Open
Description
I have installed Zero to JupyterHub on EKS and it was working fine for a while. However, after some time of usage, the hub service starts failing to start servers and returns an error 500. Restarting the services seems to fix the issue temporarily.
I would like to report this issue and request a solution to keep the hub service running without any failures. Any help would be greatly appreciated.
Steps to reproduce:
Start JupyterHub and wait for some times 2 or 3 days
Try to start a server
Observe the error 500 message
Restart the hub deployment and try to start a server again
Observe that the server starts successfully
Environment:
Helm Chart version: 2.0.0
Database: Amazon Aurora MySQL
Config.yml:
singleuser:
lifecycleHooks:
postStart:
exec:
command:
- "sh"
- "-c"
- >
cp -n /home/.Rprofile /home/jovyan/.Rprofile;
chown jovyan:users /home/jovyan/.Rprofile;
mkdir -p /home/jovyan/.config/pip;
cp -n /etc/pip.conf /home/jovyan/.config/pip/pip.conf;
memory:
limit: 16G
guarantee: 1G
cpu:
limit: 4
guarantee: 0.5
defaultUrl: "/lab"
image:
name: CUSTOM IMAGE
tag: TAG
storage:
type: "static"
static:
pvcName: "efs-jhub"
subPath: "home/{username}"
extraEnv:
CHOWN_HOME: "yes"
JULIA_DEPOT_PATH: "/home/jovyan/.julia"
uid: 0
fsGid: 0
cmd: "start-singleuser.sh"
hub:
db:
type: mysql
url: URL
upgrade: true
config:
Authenticator:
admin_users:
- admin
resources:
requests:
cpu: 500m
memory: 2Gi
nodeSelector:
hub.jupyter.org/node-purpose: hub
proxy:
service:
type: NodePort
chp:
resources:
requests:
cpu: 500m
memory: 256Mi
nodeSelector:
hub.jupyter.org/node-purpose: hub
traefik:
resources:
requests:
cpu: 500m
memory: 512Mi
secretSync:
resources:
requests:
cpu: 10m
memory: 64Mi
scheduling:
userScheduler:
resources:
requests:
cpu: 30m
memory: 512Mi
nodeSelector:
hub.jupyter.org/node-purpose: hub
userPods:
nodeAffinity:
matchNodePurpose: require
prePuller:
resources:
requests:
cpu: 10m
memory: 8Mi
hook:
resources:
requests:
cpu: 10m
memory: 8Mi
cull:
enabled: true
timeout: 600
every: 120
removeNamedServers: true
debug:
enabled: true
Logs:
Uncaught exception POST /hub/api/users/geccaxpkce3wj7y/server (::ffff:34.57.72.158)

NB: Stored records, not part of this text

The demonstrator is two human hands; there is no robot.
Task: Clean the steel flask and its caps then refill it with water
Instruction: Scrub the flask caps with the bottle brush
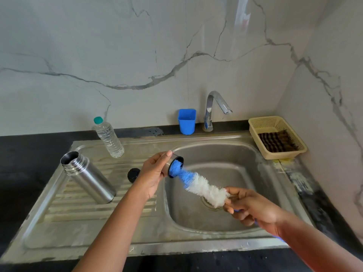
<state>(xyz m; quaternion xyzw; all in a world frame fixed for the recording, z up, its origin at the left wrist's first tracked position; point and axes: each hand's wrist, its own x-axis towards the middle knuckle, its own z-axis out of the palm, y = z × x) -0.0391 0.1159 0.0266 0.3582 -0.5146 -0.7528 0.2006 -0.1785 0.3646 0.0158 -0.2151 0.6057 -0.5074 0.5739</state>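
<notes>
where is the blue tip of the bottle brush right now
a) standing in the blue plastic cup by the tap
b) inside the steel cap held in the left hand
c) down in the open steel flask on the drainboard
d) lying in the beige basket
b: the blue-and-white bristled bottle brush, gripped by the right hand, has its blue tip inside the round steel cap that the left hand holds over the steel sink.

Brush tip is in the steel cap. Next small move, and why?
Probably twist the brush inside the steel cap: the left hand holds the cap over the sink, the right hand grips the handle, and only the blue tip is in.
</notes>
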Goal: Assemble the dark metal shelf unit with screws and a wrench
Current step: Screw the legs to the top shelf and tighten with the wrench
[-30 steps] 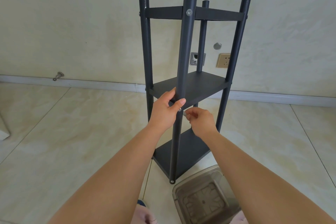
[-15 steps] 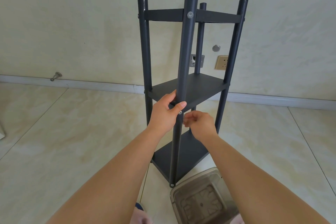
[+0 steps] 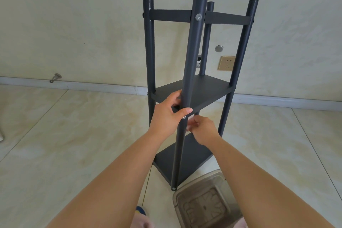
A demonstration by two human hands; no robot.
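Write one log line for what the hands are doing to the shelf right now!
left hand: grips front post | right hand: fingers at screw, blurred | shelf unit: upright on floor | plastic box: beside base

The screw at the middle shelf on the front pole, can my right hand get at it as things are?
Probably yes. The right hand is just beside the screw; the left hand grips the front pole above it, leaving it exposed.
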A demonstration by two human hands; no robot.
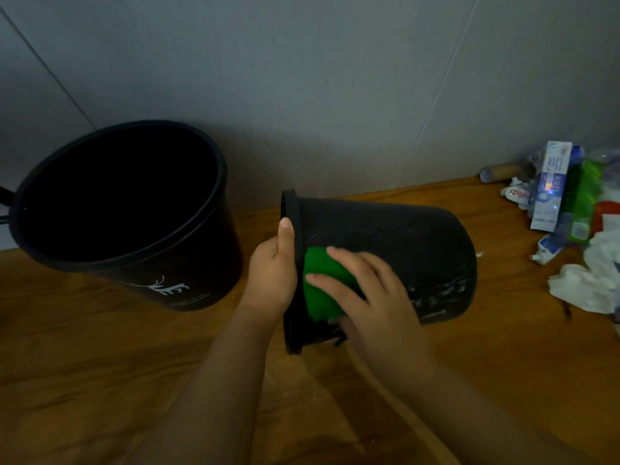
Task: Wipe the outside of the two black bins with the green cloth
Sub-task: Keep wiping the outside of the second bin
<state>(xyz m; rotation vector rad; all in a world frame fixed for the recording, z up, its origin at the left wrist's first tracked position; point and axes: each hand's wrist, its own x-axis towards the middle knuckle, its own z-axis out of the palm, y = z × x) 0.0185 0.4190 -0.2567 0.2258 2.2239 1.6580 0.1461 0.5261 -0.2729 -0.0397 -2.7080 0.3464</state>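
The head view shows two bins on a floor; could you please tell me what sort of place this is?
Probably an indoor room in a home, seen at floor level: a wooden floor meets a plain grey wall, and a pile of household rubbish, wrappers and crumpled tissue, lies beside the wall.

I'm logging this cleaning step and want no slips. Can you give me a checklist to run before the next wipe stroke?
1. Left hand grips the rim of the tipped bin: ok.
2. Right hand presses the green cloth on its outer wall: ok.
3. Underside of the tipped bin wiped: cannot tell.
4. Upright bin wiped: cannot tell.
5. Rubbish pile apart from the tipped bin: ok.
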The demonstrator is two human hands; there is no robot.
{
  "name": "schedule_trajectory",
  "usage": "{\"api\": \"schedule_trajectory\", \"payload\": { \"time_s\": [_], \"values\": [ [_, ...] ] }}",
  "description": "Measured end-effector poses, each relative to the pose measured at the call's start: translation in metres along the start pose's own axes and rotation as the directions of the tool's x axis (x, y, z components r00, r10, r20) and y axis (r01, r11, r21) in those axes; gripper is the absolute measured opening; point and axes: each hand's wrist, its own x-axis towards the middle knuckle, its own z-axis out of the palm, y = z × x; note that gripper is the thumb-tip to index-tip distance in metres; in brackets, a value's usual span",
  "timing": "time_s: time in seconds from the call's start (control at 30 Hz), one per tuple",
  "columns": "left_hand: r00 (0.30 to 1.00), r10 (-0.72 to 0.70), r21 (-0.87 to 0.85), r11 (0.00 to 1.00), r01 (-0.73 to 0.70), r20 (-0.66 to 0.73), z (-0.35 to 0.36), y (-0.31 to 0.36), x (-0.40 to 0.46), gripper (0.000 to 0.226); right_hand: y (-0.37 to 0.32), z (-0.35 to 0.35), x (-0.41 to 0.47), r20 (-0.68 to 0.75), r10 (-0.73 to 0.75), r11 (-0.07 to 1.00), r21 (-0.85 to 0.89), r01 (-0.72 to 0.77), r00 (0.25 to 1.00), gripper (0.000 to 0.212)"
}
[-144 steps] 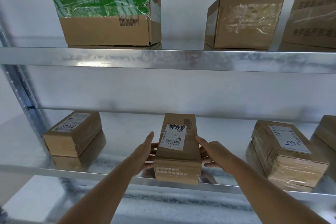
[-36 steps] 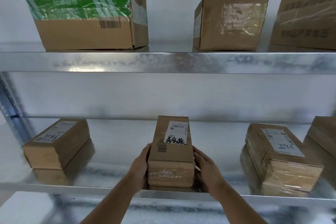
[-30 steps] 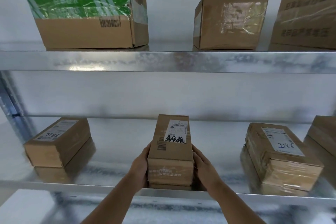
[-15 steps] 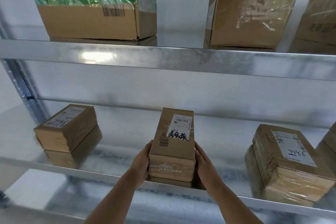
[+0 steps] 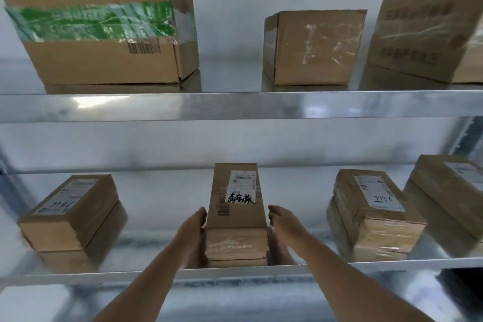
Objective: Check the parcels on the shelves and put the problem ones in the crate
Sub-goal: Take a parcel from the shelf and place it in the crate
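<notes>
Hands (image 5: 236, 226) flanking shelved parcel (image 5: 236, 206) (labelled)

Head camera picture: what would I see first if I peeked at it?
First, the two bare arms reaching in from below, the left hand and right hand flanking a narrow brown parcel in the middle of the lower shelf; it carries a white label with bold black scribble. Next, the big box with shiny green tape, top left on the upper shelf.
</notes>
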Motion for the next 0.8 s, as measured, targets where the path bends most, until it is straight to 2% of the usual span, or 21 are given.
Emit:
{"api": "schedule_trajectory", "payload": {
  "time_s": [0.07, 0.1, 0.17, 0.2, 0.27, 0.33, 0.4, 0.53, 0.67, 0.8],
  "values": [
    [0.991, 0.128, 0.325, 0.94, -0.106, -0.046, -0.009, 0.011, 0.007, 0.041, -0.024, -0.025, -0.019, -0.041, -0.081, 0.956, -0.287, 0.066, 0.996, 0.05],
    [0.979, 0.198, 0.484, 0.861, -0.155, -0.038, -0.014, 0.015, 0.013, 0.039, -0.03, -0.038, -0.027, -0.039, -0.14, 0.904, -0.412, 0.112, 0.989, 0.047],
    [0.94, 0.342, 0.75, 0.625, -0.216, -0.014, -0.024, 0.029, 0.022, 0.041, -0.037, -0.059, -0.034, -0.012, -0.247, 0.731, -0.659, 0.178, 0.969, 0.04],
    [0.916, 0.402, 0.833, 0.51, -0.216, -0.009, -0.026, 0.039, 0.023, 0.046, -0.038, -0.067, -0.034, 0.008, -0.274, 0.64, -0.745, 0.188, 0.962, 0.044],
    [0.859, 0.51, 0.94, 0.271, -0.206, 0.041, -0.02, 0.06, 0.025, 0.056, -0.041, -0.083, -0.033, 0.028, -0.301, 0.546, -0.815, 0.196, 0.953, 0.057],
    [0.832, 0.539, 0.977, 0.066, -0.201, 0.135, 0.004, 0.078, 0.02, 0.061, -0.045, -0.104, -0.033, 0.032, -0.307, 0.489, -0.852, 0.186, 0.951, 0.063],
    [0.823, 0.529, 0.975, -0.045, -0.218, 0.208, 0.046, 0.093, 0.012, 0.062, -0.046, -0.128, -0.034, 0.023, -0.313, 0.443, -0.881, 0.168, 0.95, 0.065],
    [0.79, 0.554, 0.963, -0.094, -0.254, 0.263, 0.136, 0.098, 0.001, 0.064, -0.028, -0.194, -0.04, -0.056, -0.371, 0.467, -0.874, 0.134, 0.927, 0.062],
    [0.809, 0.544, 0.974, -0.084, -0.212, 0.223, 0.204, 0.079, 0.004, 0.067, 0.014, -0.272, -0.043, -0.108, -0.405, 0.473, -0.875, 0.106, 0.908, 0.052],
    [0.811, 0.559, 0.982, -0.031, -0.186, 0.171, 0.264, 0.063, -0.015, 0.065, 0.047, -0.331, -0.045, -0.077, -0.422, 0.482, -0.863, 0.152, 0.903, 0.047]
  ]
}}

HTTPServerRequest(protocol='http', host='premium', method='POST', uri='/hub/api/users/geccaxpkce3wj7y/server', version='HTTP/1.1', remote_ip='::ffff:34.57.72.158')

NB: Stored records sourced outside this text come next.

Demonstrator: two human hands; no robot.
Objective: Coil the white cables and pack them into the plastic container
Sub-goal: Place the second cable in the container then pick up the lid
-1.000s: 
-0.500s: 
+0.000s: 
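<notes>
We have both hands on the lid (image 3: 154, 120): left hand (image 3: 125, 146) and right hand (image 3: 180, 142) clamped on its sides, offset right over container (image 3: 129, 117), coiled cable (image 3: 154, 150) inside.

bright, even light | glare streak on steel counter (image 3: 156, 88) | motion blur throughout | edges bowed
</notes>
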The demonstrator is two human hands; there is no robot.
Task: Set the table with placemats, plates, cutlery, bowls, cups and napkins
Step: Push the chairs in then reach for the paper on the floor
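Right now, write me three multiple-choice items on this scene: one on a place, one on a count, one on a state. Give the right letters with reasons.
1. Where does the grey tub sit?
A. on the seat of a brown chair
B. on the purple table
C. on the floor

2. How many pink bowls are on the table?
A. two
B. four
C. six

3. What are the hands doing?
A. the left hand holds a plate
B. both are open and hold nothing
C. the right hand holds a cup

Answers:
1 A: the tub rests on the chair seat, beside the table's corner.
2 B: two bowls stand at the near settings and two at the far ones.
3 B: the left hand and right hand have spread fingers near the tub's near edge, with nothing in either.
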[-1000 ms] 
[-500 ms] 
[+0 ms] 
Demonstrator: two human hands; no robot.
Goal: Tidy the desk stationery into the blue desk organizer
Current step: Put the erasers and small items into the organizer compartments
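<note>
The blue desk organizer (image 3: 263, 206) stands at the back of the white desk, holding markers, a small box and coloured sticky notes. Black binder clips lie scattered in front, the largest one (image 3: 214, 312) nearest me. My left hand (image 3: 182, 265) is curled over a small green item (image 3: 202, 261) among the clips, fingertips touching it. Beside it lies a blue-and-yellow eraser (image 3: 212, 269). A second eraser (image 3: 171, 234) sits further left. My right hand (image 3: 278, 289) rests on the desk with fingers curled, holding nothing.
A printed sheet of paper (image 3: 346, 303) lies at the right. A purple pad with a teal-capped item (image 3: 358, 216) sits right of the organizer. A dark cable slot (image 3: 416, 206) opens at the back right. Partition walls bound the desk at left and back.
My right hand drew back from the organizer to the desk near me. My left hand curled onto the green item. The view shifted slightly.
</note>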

Traceback (most recent call last):
File "/usr/local/lib/python3.9/site-packages/tornado/web.py", line 1713, in _execute
result = await result
File "/usr/local/lib/python3.9/site-packages/jupyterhub/apihandlers/users.py", line 539, in post
await self.spawn_single_user(user, server_name, options=options)
File "/usr/local/lib/python3.9/site-packages/jupyterhub/handlers/base.py", line 878, in spawn_single_user
active_counts = self.users.count_active_users()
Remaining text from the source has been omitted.